The Scroll of Smoke Over Keren
The city of Keren did not burn—it dissolved. First came the smoke, curling not from torches but from the lips of prophets who had long sold their visions for silver. Then came the scrolls, unfurling in the wind like the wings of dead birds, carrying the decree that no one dared read aloud. The Withered Thrones had spoken, and their judgment was not fire but silence. The Chance-Kings, once masters of every loaded die and rigged deck, found their luck had finally run out.
In the markets, merchants stopped mid-haggle. In the temples, priests dropped their incense holders. The very architecture of Keren—a city built on a thousand gambles—began to groan under the weight of a truth it could no longer deny: all luck is borrowed, and the debt always comes due.
Amara Witnesses the Withered Decree
Amara stood on the cracked obsidian steps of the Grand Hall of Chance. She had spent her life studying the patterns of probability, the hidden mathematics beneath the chaos. But this was no equation she could solve. The Withered Decree appeared not as a man or a woman, but as a voice that tasted of rust. It spoke to the assembled crowd:
> “You who wagered the world on the turn of a card, receive now the only roll that cannot be re-cast: the zero.”
The decree was simple: each Chance-King must face the Furnace of Truth. There, their throne—woven from promises and false odds—would melt or stand. Amara knew what the furnace would reveal. She had seen the cracks in their crowns for years.
A few key points about what she witnessed:
- The decree did not come with armies or violence; it came with unavoidable logic.
- The Chance-Kings could not bribe, bluff, or bargain their way out.
- Each throne was made not of gold, but of compounded lies—and lies burn faster than wood.
Chance-Kings Built on Sand and Dice
Who were these kings, really? Not rulers of land or armies, but lords of perceived probability. They had constructed an empire on the assumption that the foolish would always outnumber the wise. Their tools were:
- Loaded dice disguised as fate
- Rigged contracts wrapped in legal silk
- False oracles that spoke only of favorable futures
- Debt traps dressed as generosity
Every Chance-King had a story of how they won their first throne. None would tell the story of how they kept it. They thrived on the belief that the universe was random—and therefore could be exploited. But the Withered Thrones understood a deeper truth: randomness is not permission; it is responsibility.
> A common trick of the Chance-Kings: “I offer you a 90% chance of wealth—for only a 10% fee of your soul.” The fine print always read “results not guaranteed.”
The Furnace of Truth Melts False Thrones
The furnace was not a physical flame. It was a moment of absolute clarity—a point where every lie ever told about odds and outcomes was laid bare. Each Chance-King had to sit upon their throne as the furnace heated. One by one, the thrones began to sag, then drip, then vanish.
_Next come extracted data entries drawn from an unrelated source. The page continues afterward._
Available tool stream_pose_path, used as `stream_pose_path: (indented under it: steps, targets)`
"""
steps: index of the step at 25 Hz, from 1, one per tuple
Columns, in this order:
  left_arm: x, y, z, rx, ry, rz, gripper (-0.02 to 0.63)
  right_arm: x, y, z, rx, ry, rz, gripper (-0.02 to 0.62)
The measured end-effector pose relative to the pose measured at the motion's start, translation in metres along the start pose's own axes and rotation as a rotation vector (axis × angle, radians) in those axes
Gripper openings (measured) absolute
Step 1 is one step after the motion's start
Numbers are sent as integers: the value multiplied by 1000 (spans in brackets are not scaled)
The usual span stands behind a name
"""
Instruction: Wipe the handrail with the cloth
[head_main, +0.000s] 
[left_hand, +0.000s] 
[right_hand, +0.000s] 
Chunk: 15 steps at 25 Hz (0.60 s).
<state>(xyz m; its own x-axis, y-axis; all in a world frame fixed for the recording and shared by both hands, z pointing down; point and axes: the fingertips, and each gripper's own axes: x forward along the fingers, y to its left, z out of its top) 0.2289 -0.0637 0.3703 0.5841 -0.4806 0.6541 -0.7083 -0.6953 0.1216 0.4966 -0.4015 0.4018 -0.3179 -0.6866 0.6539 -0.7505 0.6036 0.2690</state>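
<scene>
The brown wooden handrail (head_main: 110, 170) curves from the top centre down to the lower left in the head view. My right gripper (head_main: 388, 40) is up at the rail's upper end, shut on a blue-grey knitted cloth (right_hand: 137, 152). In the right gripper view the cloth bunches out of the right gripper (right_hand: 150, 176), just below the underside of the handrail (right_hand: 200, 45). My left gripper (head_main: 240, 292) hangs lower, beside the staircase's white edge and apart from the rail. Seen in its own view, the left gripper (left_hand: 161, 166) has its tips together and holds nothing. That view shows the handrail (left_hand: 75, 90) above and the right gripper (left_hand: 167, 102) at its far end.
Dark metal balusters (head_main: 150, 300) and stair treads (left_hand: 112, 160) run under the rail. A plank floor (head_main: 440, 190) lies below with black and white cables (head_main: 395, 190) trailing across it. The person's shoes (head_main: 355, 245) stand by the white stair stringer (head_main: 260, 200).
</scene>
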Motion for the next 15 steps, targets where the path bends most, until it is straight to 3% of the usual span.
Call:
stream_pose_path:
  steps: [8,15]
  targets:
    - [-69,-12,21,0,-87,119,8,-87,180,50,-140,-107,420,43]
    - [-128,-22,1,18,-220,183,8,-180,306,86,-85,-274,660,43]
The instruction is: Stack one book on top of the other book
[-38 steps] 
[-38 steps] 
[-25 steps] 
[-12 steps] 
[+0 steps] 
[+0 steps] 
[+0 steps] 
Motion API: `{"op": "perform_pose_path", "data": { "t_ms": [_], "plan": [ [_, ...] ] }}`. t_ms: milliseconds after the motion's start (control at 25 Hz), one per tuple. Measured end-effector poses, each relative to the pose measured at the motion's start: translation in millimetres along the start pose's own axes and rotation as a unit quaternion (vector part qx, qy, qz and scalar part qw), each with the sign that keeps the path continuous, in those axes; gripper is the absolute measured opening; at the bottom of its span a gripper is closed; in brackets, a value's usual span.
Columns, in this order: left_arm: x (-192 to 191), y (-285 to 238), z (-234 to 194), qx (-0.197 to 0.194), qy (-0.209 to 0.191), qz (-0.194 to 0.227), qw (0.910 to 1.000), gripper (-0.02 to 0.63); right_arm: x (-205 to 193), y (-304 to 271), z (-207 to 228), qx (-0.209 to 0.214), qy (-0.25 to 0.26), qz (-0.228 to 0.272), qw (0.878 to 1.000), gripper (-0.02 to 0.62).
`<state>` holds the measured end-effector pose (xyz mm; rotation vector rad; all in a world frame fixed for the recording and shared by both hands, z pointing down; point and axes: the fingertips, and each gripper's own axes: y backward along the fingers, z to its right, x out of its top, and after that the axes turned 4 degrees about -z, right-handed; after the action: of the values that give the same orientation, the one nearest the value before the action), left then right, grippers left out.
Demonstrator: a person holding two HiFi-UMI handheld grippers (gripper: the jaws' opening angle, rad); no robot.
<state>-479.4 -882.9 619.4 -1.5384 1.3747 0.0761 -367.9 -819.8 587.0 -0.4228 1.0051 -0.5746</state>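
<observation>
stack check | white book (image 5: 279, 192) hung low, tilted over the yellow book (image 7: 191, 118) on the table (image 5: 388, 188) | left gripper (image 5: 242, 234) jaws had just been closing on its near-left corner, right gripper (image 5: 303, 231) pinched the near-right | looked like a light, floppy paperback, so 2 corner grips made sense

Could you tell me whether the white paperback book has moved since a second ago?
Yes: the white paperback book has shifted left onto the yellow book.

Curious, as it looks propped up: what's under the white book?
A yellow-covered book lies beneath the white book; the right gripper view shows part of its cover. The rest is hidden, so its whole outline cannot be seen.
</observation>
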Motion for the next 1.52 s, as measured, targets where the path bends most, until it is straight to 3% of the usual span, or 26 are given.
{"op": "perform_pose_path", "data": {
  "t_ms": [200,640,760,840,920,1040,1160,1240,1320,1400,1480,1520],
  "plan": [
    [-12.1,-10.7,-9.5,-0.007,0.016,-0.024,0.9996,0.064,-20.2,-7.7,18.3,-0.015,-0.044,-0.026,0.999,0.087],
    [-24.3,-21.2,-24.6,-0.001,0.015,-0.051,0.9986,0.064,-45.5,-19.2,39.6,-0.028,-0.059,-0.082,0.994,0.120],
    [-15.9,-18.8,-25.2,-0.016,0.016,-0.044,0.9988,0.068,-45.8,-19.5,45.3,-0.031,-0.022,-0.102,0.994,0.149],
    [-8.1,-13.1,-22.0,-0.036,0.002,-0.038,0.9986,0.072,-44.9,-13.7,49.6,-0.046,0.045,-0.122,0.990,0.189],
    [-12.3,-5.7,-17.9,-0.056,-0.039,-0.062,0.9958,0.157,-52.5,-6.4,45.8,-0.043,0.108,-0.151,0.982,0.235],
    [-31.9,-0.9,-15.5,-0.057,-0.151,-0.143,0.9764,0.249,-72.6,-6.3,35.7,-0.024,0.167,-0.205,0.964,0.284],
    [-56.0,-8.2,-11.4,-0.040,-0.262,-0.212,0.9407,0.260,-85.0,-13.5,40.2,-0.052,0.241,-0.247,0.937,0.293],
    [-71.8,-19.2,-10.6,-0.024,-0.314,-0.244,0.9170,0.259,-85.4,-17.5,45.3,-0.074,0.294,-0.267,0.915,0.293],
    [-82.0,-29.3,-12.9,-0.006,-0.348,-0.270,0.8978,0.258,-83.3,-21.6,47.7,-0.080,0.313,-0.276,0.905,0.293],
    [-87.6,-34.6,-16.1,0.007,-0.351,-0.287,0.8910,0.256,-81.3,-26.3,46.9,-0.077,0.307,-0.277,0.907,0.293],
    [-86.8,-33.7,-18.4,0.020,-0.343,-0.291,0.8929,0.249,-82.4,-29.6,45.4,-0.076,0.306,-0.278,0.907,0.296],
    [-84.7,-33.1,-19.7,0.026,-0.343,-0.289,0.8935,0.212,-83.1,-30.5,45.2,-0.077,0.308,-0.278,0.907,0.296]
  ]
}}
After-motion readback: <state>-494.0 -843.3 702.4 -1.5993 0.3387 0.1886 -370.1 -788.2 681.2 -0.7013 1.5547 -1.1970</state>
Why did they melt? Because:
- Luck cannot be hoarded. The kings had tried to stockpile fortune like grain, but fortune is a river, not a warehouse.
- Probability resists ownership. No one can truly own a chance; they can only participate in it.
- Trust, once broken, does not heal under heat. Their subjects remembered every crooked game.
The only throne that remained intact was that of a woman who had never called herself a queen. She had simply offered honest odds, fair play, and the freedom to walk away. Her throne was made of earned respect—and even the furnace found nothing to consume.
Dust Settles on Judgment of the Fallen
When the smoke cleared and the last melted drop of throne-pretension cooled into slag, Keren did not rebuild as a gambling den. The Withered Thrones vanished as mysteriously as they had appeared, leaving behind a single inscription carved into the obsidian:
> “Let every roll of the dice be a prayer, not a theft.”
Amara walked through the silent halls where the Chance-Kings once laughed and drank. They were not dead—but they were irrelevant. Their power had come from belief, and belief had been reclaimed. The fallen left behind no treasure, only the echo of their own words turned against them.
The lessons for anyone still listening are these:
- Build your life on principles, not probabilities you control.
- When you gamble with others’ trust, you stake a currency that has no exchange rate.
- The universe keeps no house edge; it only reveals what you truly bet.
Keren became a quiet city after that. The dice are still rolled in some taverns, but now they are rolled with a new understanding: that luck is a guest, not a landlord. And the Withered Thrones? Some say they still watch, waiting for the next empire built on false odds to rise—so they can fall again.